» Task goal
All lines from the one containing "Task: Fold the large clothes" to the end of the material are to be given again exactly; leave out every line before it.

» Provided material

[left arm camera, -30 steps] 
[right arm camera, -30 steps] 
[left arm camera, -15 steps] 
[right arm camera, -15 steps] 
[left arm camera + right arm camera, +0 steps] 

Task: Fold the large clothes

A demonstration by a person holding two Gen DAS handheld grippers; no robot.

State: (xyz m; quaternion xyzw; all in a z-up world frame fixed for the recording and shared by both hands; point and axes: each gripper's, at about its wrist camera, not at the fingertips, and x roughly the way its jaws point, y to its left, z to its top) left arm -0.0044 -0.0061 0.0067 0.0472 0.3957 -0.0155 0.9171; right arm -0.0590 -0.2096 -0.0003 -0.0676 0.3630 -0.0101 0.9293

» Answer space
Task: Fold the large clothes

A demonstration by a person holding two Gen DAS handheld grippers; no robot.

State: (xyz m; quaternion xyzw; all in a z-up world frame fixed for the recording and shared by both hands; point and axes: each gripper's, at about its wrist camera, not at the fingertips, and x roughly the way its jaws point, y to its left, z to its top) left arm -0.0044 -0.0061 0.0067 0.0472 0.3957 -0.0155 0.9171; right arm -0.0590 -0.2096 -0.0003 -0.0676 0.3630 -0.0101 0.9293

With this, the answer is complete.